Every line of the material below that contains the string "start" must appear in the answer.

______

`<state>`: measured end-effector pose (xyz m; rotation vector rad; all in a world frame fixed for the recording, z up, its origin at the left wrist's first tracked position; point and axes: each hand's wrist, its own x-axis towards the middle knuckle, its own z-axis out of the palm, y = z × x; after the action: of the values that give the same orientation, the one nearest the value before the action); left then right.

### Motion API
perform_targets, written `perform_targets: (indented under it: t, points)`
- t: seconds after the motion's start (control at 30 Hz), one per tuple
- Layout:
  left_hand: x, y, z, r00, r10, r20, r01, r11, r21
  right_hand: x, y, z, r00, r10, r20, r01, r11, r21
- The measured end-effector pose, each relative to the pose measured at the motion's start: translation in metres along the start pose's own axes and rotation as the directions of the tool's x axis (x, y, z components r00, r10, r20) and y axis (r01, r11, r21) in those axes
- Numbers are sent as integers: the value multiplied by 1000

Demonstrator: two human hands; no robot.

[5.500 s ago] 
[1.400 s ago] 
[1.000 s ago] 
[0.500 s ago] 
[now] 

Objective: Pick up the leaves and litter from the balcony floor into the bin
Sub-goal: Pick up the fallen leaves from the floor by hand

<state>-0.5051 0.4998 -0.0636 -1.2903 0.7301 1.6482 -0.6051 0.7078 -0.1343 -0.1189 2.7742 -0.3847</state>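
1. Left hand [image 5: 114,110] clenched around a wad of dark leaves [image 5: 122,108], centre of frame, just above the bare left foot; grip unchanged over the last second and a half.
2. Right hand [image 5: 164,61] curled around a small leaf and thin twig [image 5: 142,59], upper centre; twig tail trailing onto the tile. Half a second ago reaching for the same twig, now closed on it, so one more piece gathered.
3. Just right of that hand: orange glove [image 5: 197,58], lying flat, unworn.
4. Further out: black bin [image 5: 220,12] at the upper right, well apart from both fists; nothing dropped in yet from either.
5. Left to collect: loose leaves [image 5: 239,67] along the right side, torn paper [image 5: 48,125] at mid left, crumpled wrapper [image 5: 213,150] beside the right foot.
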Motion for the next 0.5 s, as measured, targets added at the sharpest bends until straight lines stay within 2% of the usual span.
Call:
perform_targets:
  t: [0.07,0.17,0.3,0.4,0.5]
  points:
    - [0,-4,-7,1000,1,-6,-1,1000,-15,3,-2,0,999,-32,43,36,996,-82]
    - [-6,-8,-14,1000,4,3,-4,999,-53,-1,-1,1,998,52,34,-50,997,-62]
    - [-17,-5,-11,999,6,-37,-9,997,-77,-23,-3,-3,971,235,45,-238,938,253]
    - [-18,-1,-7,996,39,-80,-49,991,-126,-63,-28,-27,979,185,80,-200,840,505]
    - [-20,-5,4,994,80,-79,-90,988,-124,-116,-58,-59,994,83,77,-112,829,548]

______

### RESULT OF THIS EXERCISE
- t: seconds after the motion's start (control at 30 Hz), one per tuple
- The measured end-effector pose, each relative to the pose measured at the motion's start: translation in metres along the start pose's own axes and rotation as the directions of the tool's x axis (x, y, z components r00, r10, r20) and y axis (r01, r11, r21) in those axes

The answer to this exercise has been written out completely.